Two new surveys tell us a lot about both the supply and demand sides of the hot market for data scientists, “the sexiest job of the 21st Century.”
On the demand side—the challenges of recruiting, training, and integrating data scientists—we have the MIT Sloan Management Review and SAS fifth annual survey of 2,719 business executives, managers and analytics professionals worldwide. On the supply side—the talent available and what salaries it commands—we have the second annual Burtch Works Study, surveying 371 data scientists in the U.S. (see also the video presentation at the end of this post).
The median salary of a junior level data scientist is $91,000, but those managing a team of ten or more data scientists earn base salaries of well over $250,000, according to Burtch Works. Supply is still tight and top managers enjoyed over the last year an eight percent increase in base salary and median bonuses over $56,000. When changing jobs, data scientists see a 16 percent increase in their median base salary.
Who are these data scientists that are so much in demand? The vast majority have at least a master’s degree and probably a Ph.D., and one in three are foreign born. But with a younger generation of data scientists, freshly minted from more than 100 graduate programs worldwide, the median years of experience dropped from 9 in 2014 to 6 in 2015.

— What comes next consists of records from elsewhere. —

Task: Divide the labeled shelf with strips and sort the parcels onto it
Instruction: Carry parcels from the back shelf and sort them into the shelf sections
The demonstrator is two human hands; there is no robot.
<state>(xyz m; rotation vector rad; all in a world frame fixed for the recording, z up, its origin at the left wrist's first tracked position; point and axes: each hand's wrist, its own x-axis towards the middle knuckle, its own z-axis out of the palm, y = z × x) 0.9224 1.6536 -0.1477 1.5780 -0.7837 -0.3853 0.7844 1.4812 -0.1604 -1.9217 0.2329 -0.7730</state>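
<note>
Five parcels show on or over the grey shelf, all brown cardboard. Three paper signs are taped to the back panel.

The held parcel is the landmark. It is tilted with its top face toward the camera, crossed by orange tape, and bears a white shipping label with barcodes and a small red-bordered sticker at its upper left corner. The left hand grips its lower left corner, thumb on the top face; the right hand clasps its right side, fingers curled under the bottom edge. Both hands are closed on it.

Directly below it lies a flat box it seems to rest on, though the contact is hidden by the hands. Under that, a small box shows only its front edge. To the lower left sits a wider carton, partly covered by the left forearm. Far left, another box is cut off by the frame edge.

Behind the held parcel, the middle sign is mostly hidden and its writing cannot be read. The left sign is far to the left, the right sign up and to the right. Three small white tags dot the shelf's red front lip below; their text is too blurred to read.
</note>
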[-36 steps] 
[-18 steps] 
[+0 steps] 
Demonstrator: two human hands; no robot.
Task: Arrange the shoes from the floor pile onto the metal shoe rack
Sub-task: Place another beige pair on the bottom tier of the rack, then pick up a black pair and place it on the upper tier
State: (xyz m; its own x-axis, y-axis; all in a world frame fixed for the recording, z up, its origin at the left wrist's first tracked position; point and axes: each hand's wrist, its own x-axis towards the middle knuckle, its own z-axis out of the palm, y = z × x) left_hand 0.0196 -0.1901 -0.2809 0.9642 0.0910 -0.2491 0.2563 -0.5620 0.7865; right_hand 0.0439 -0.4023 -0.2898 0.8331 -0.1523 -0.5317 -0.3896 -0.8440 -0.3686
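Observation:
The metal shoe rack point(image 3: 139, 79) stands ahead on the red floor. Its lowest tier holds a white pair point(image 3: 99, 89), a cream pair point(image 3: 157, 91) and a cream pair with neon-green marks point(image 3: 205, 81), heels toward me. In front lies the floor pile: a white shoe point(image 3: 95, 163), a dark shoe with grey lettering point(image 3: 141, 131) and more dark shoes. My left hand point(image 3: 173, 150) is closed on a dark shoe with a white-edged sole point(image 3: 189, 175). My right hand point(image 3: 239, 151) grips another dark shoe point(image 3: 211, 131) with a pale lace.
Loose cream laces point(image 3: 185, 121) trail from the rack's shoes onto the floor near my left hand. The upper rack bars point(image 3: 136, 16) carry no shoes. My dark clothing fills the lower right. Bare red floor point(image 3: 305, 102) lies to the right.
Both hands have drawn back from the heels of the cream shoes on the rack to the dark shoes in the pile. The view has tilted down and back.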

As data science is increasingly adopted by all companies in all industries, the proportion of data scientists employed by startups—the firms that have dominated the application of big data analytics— declined from 29 percent in 2014 to 14 percent in 2015.
It is the mainstreaming of data science and the specific challenges of acquiring and benefiting from this still-scarce talent pool that is the focus of the MIT Sloan Management Review survey. Four in ten (43%) companies report their lack of appropriate analytical skills as a key challenge but only one in five organizations has changed its approach to attracting and retaining analytics talent.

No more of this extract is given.